§ **TASK INSTRUCTIONS**
From the records below, copy every line that contains the word "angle".

====== THE DATA

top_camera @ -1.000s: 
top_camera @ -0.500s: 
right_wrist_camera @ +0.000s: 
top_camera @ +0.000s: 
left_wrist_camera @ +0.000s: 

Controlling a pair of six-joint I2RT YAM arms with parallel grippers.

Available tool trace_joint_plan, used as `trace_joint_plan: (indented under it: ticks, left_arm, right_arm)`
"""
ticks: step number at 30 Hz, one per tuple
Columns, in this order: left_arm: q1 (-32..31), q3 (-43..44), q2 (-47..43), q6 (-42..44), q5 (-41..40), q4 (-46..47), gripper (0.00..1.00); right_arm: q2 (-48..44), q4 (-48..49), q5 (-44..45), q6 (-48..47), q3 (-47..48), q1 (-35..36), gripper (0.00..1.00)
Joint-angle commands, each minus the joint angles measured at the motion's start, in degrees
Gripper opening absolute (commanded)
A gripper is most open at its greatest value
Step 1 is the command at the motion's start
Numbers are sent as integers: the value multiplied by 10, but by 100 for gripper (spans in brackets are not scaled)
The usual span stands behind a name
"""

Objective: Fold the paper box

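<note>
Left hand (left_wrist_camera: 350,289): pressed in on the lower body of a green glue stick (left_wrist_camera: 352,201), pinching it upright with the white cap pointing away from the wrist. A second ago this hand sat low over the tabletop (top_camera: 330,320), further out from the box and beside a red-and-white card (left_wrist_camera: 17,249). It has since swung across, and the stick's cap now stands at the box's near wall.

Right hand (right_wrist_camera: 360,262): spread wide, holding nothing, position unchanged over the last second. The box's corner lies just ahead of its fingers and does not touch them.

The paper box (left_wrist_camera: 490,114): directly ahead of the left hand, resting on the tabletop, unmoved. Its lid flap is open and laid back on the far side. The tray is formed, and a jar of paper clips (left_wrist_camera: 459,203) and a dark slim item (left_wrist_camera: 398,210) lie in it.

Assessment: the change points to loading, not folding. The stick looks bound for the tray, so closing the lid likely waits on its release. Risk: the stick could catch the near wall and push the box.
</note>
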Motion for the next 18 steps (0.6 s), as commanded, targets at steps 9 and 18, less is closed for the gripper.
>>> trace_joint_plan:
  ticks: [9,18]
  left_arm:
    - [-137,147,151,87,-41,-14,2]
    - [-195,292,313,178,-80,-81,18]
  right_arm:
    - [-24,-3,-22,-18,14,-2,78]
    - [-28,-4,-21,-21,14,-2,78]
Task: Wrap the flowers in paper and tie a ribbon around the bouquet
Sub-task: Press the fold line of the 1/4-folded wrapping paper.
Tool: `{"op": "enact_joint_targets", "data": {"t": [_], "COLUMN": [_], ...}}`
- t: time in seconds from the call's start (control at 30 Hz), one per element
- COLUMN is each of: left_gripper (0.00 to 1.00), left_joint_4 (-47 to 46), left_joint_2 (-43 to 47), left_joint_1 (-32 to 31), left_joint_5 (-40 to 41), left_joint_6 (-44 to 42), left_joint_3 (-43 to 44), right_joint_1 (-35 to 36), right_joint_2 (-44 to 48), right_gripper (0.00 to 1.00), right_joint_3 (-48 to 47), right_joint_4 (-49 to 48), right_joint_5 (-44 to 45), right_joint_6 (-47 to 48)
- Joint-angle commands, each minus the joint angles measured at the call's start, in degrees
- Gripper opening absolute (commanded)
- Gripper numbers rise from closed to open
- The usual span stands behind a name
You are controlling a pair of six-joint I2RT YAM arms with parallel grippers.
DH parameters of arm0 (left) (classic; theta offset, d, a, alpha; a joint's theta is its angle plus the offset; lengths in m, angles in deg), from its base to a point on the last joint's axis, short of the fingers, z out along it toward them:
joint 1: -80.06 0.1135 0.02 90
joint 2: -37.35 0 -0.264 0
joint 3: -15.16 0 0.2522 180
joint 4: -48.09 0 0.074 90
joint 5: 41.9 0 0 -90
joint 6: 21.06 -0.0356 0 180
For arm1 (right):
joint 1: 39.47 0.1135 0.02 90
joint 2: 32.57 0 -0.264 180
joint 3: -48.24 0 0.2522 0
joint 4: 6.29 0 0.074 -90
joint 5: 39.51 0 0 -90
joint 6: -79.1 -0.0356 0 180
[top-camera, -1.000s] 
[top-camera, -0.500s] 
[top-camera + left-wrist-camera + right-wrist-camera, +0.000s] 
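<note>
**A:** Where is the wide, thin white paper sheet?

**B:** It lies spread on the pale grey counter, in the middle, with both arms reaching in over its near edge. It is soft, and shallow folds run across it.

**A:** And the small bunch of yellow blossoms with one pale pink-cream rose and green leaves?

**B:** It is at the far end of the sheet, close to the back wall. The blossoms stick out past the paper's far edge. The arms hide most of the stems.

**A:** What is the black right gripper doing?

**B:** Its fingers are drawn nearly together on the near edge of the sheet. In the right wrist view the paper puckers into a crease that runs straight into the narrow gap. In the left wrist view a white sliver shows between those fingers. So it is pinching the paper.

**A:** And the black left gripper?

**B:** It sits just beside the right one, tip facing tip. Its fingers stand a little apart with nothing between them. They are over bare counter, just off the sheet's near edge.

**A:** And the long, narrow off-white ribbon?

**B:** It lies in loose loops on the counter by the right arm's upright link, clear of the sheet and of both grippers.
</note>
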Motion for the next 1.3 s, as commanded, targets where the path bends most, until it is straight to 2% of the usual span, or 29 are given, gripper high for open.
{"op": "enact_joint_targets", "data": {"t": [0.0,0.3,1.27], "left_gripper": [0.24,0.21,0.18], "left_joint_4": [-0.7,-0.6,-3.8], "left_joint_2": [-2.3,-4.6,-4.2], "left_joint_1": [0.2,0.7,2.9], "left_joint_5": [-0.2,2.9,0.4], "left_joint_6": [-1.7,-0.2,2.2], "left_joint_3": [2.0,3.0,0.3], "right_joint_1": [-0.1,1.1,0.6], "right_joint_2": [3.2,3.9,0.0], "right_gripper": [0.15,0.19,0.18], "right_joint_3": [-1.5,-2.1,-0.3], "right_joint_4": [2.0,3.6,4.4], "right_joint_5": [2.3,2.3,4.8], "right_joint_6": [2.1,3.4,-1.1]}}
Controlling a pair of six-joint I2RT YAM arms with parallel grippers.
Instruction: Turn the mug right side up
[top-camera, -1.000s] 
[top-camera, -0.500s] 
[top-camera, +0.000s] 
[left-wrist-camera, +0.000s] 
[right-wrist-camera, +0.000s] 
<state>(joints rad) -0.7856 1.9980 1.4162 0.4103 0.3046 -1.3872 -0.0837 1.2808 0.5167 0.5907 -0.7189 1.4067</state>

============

§ **TASK OUTPUT**
Joint-angle commands, each minus the joint angles measured at the motion's start, in degrees
- Joint-angle commands, each minus the joint angles measured at the call's start, in degrees
DH parameters of arm0 (left) (classic; theta offset, d, a, alpha; a joint's theta is its angle plus the offset; lengths in m, angles in deg), from its base to a point on the last joint's axis, short of the fingers, z out along it toward them:

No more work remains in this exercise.